» What is expected:
Scan the material below for "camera", then return each line that contains it.

» Data provided:
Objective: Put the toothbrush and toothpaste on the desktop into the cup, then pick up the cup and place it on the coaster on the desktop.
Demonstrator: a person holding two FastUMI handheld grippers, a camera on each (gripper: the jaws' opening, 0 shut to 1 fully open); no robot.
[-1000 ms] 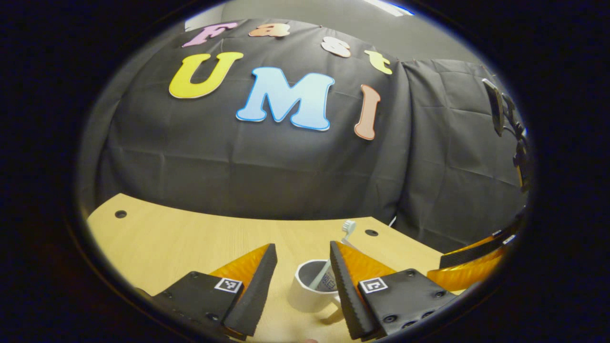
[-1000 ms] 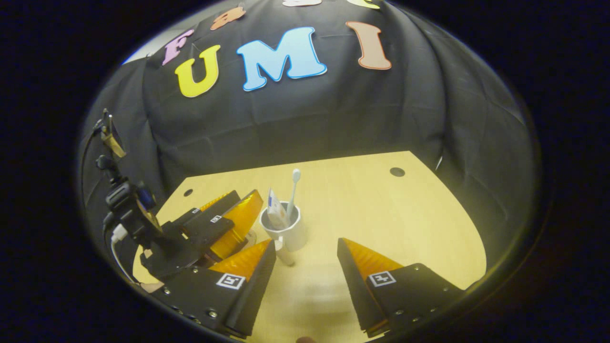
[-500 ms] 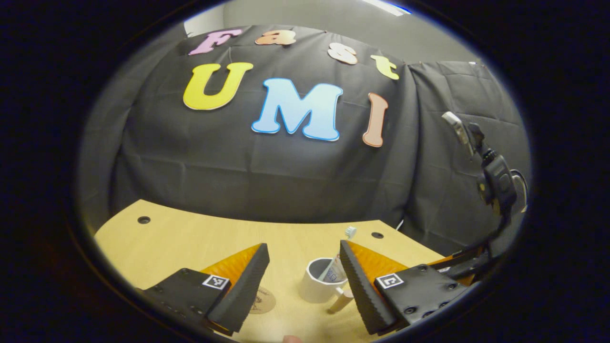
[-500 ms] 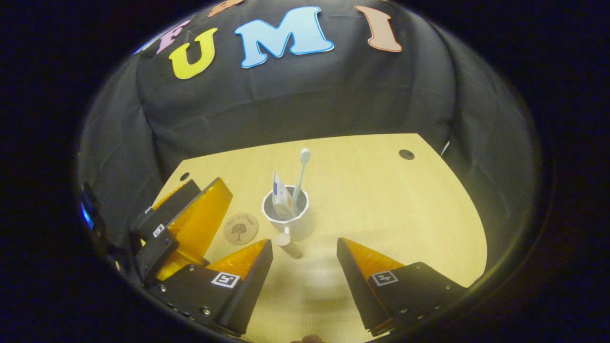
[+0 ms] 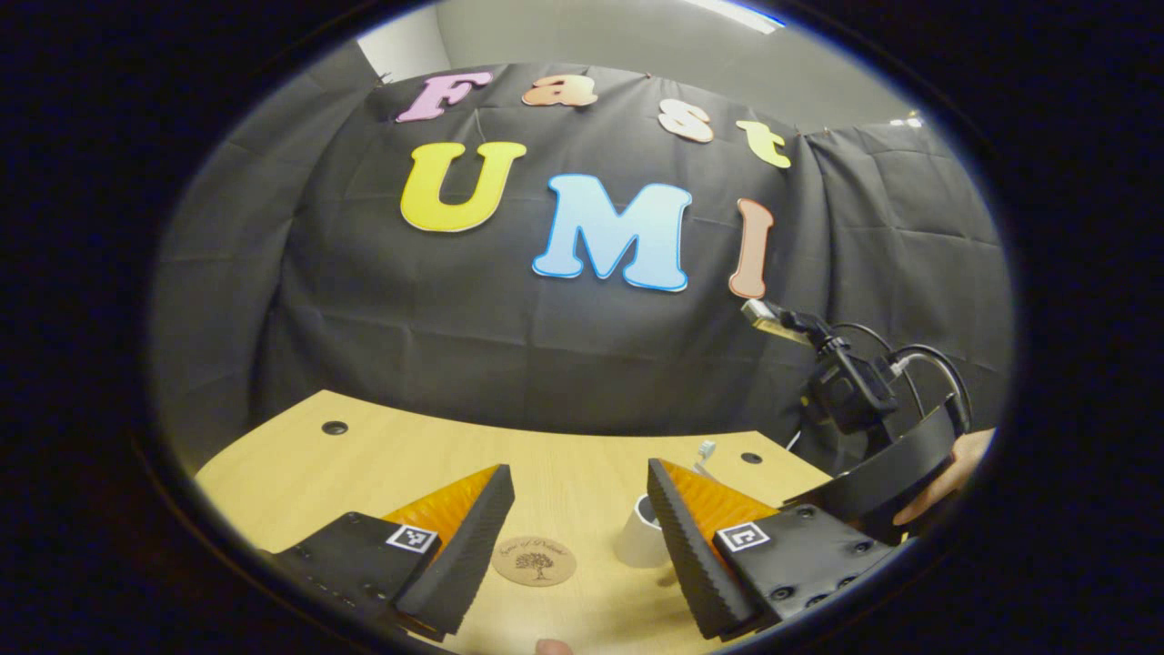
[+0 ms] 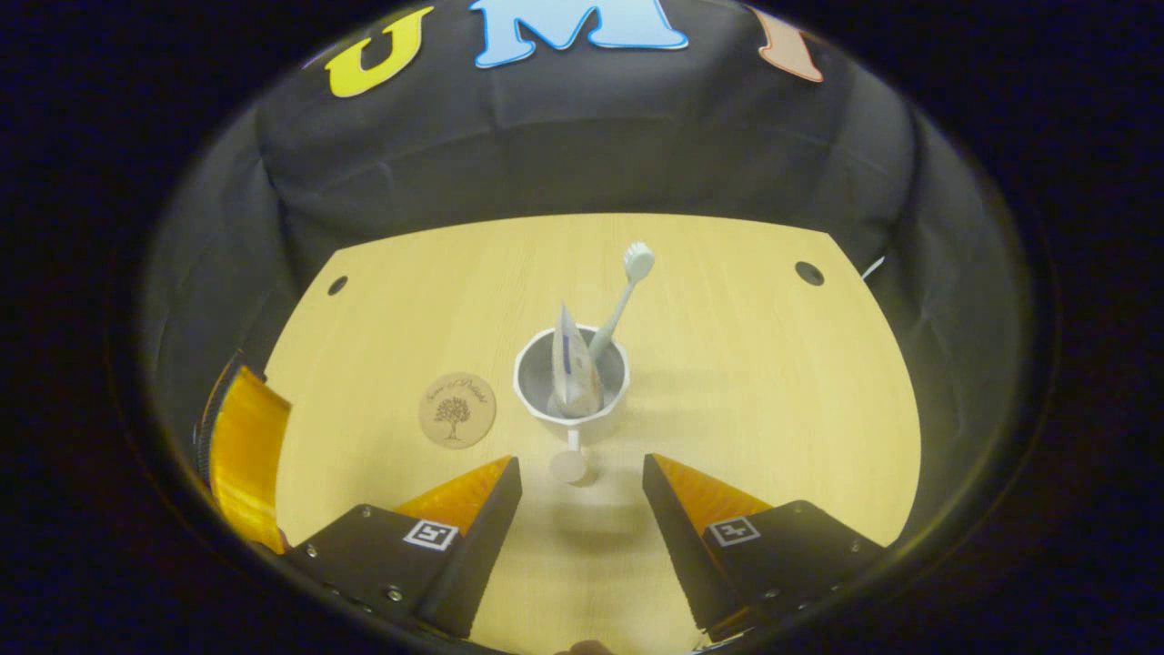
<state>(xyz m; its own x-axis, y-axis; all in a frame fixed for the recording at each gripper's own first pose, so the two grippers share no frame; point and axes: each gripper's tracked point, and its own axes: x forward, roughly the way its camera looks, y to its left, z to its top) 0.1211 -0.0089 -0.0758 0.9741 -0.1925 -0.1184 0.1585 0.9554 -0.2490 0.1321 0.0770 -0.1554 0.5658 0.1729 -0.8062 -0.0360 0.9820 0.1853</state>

» Answer section:
Demonstrator: a person holding two FastUMI handheld grippers, a camera on each (gripper: the jaws' opening, 0 shut to 1 fully open); no robot.
<state>(xyz m; its own x-axis, y-axis; all in a frame fixed for the recording at each gripper's own first pose, so the two grippers share no frame; point and axes: each gripper's tracked point, and its own axes: x forward, roughly the way its camera looks, y to its left, z to its top) 0.1211 -0.0089 -0.0758 0.9741 -0.1925 -0.1184 0.1585 0.9554 -0.2490 0.1321 0.0770 -0.1554 0.5658 0.1729 -0.8062 -0.0360 0.9820 0.1853</state>

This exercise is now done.